# Running Monte Carlo Sampling on HPC cluster

Running MC sampling jobs on limited HPC resource can be quite challenging, for the reasons below:

1. jobs typically have a long queue time, meaning we need to submit enough jobs to avoid long waiting time
2. However, it is hard to predict in advance how much work is needed in QEC simulations, because $p_L$ can vary by several orders of magnitudes
3. Often I want a group of simulation data points and I want to see some intermediate (rough) results before the full simulation finishes

Apart from the challenges, we also have a few nice properties of the problem: 

4. We can tolerate missing some accuracy on data points, e.g. when $p_L$ is too low, and the trade-off between cost and accuracy is somewhat
5. Unlike other problems, if some tasks are inherently time consuming, we can always split these Monte Carlo sampling problem into smaller ones.

Often times, I need to manually decide how many samples I want and iterate multiple times before I can get a proper result.
**Is it possible to let a program automatically run the simulation jobs for me?**

Due to condition (1) and (3), it is necessary to use a group of allocated "compute" nodes and a centralized "host" node to dynamically decide which task is running on which. [Dask](https://docs.dask.org/en/stable/futures.html) provides such functionality that works on various HPC cluster frameworks like Slurm.

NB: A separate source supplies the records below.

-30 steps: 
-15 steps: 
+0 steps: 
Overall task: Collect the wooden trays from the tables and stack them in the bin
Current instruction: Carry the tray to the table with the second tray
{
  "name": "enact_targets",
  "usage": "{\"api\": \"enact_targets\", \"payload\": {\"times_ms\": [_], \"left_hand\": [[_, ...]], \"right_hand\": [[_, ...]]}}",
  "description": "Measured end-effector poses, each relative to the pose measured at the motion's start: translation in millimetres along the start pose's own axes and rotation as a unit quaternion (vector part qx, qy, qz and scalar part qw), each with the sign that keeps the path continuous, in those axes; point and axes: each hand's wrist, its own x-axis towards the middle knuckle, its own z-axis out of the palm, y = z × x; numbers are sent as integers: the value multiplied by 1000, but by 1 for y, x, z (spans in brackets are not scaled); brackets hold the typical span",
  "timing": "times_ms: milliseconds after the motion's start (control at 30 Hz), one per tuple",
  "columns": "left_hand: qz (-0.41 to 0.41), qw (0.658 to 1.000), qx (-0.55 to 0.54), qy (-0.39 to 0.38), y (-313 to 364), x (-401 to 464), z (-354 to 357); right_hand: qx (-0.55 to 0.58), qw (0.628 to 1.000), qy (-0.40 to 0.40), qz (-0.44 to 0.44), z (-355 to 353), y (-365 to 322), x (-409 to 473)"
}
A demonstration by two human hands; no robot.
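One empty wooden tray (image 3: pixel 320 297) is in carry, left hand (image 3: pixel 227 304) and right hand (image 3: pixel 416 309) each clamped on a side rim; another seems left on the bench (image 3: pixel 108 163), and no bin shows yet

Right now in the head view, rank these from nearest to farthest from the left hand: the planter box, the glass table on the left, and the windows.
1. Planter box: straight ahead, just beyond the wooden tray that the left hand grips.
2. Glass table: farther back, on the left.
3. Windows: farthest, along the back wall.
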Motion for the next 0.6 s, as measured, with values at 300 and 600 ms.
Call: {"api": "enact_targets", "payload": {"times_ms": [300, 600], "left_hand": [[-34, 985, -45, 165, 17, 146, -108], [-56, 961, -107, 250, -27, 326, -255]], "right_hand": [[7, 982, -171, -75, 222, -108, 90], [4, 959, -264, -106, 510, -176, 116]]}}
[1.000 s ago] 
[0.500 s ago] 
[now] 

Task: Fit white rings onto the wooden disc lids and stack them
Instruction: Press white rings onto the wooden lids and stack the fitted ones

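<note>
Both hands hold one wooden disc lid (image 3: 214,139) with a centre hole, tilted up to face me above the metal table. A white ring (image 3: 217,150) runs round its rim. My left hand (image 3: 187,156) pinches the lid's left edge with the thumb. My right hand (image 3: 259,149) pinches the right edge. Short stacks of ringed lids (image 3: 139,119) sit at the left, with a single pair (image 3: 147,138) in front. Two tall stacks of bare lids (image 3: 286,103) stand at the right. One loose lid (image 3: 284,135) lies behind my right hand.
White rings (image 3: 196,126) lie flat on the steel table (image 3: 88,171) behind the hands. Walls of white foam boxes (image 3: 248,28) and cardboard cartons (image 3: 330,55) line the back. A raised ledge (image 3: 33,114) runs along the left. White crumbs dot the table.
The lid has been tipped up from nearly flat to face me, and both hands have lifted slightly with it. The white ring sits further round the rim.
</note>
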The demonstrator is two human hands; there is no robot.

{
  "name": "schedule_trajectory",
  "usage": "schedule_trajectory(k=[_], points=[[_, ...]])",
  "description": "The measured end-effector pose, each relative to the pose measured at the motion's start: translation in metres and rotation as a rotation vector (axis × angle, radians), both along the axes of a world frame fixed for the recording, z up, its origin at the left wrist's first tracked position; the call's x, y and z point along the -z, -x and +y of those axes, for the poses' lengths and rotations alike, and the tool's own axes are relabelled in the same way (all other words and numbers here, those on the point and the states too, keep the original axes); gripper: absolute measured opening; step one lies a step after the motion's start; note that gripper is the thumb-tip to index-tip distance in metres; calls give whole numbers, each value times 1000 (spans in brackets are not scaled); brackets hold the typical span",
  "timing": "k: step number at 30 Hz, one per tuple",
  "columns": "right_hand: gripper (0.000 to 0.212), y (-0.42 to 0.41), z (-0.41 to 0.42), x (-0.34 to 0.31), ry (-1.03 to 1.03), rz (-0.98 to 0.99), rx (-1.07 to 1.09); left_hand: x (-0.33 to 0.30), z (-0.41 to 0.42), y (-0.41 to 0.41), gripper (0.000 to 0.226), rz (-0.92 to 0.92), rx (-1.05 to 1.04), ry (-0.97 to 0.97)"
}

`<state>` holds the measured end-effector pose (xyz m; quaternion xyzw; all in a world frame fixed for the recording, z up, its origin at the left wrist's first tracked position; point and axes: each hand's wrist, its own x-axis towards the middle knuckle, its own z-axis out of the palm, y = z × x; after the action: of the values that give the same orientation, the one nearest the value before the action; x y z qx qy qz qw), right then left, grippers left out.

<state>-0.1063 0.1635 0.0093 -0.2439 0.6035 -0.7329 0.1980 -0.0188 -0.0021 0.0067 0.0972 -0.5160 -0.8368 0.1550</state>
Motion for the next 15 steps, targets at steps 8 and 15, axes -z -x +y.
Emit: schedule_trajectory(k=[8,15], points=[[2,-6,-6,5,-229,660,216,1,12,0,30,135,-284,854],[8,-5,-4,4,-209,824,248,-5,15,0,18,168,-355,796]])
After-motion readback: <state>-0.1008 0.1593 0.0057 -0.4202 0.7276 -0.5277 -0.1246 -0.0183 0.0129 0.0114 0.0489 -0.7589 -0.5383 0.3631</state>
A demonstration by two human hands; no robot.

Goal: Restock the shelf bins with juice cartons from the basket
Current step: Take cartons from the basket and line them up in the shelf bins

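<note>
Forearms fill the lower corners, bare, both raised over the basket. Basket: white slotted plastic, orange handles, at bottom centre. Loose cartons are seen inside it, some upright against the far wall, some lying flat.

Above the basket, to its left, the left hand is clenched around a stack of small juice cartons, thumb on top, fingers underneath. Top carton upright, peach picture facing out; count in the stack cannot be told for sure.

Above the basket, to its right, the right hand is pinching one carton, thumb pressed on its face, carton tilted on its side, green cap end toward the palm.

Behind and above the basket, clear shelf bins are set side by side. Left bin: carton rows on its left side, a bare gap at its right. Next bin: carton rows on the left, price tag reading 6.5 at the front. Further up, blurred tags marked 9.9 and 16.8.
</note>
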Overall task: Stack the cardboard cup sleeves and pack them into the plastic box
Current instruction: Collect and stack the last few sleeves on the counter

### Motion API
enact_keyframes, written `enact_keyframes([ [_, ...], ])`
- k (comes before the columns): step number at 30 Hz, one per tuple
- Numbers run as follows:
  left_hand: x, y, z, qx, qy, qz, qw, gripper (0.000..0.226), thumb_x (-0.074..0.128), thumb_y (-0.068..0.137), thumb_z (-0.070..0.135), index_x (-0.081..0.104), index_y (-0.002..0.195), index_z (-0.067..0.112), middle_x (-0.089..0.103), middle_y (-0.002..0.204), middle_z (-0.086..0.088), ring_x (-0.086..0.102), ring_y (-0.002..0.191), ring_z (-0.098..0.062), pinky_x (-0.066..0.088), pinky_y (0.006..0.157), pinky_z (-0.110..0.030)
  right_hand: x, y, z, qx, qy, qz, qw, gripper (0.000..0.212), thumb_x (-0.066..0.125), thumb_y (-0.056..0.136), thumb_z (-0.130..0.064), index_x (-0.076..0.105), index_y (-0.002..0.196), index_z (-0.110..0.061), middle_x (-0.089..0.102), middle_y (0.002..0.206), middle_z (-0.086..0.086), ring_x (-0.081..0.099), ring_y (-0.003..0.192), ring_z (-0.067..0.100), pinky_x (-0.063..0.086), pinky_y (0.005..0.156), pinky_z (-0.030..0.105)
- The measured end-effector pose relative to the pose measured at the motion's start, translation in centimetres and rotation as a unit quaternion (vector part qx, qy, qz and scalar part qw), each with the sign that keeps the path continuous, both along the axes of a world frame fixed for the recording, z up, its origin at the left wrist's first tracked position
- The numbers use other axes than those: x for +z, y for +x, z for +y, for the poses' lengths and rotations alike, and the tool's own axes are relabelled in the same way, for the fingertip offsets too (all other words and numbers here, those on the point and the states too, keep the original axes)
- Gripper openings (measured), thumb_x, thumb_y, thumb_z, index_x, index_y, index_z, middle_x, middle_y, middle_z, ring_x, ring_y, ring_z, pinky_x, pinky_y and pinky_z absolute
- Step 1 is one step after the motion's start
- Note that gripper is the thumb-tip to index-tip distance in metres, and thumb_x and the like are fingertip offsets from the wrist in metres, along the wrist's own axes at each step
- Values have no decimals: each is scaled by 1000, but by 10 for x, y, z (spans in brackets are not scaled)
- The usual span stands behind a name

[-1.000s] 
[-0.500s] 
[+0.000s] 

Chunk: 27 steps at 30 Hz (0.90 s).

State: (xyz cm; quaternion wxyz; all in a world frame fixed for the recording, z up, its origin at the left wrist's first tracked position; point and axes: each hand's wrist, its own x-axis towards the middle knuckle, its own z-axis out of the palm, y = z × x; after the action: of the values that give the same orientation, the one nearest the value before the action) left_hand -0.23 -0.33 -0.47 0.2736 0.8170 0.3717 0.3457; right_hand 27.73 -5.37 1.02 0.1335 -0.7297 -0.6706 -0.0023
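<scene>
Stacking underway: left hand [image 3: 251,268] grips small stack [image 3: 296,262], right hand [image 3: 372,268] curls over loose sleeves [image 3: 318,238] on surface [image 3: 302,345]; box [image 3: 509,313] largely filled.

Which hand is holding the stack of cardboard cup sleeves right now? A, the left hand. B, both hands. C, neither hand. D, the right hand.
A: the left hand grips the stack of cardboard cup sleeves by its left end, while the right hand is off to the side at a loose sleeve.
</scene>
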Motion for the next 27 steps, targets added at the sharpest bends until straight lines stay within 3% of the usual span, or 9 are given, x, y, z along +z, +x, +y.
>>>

The real challenge is (2) and (4): how can we intelligently decide which data point we would like to spend time on? Like what I would do manually? Well, there is no single answer for that but for generality we could let the user to select which configuration to run and how many shots to run.

Fortunately, the nature of Monte Carlo sampling (5) makes it easier to organize the problem.
We can abstract the problem of simulating a list of monte carlo results.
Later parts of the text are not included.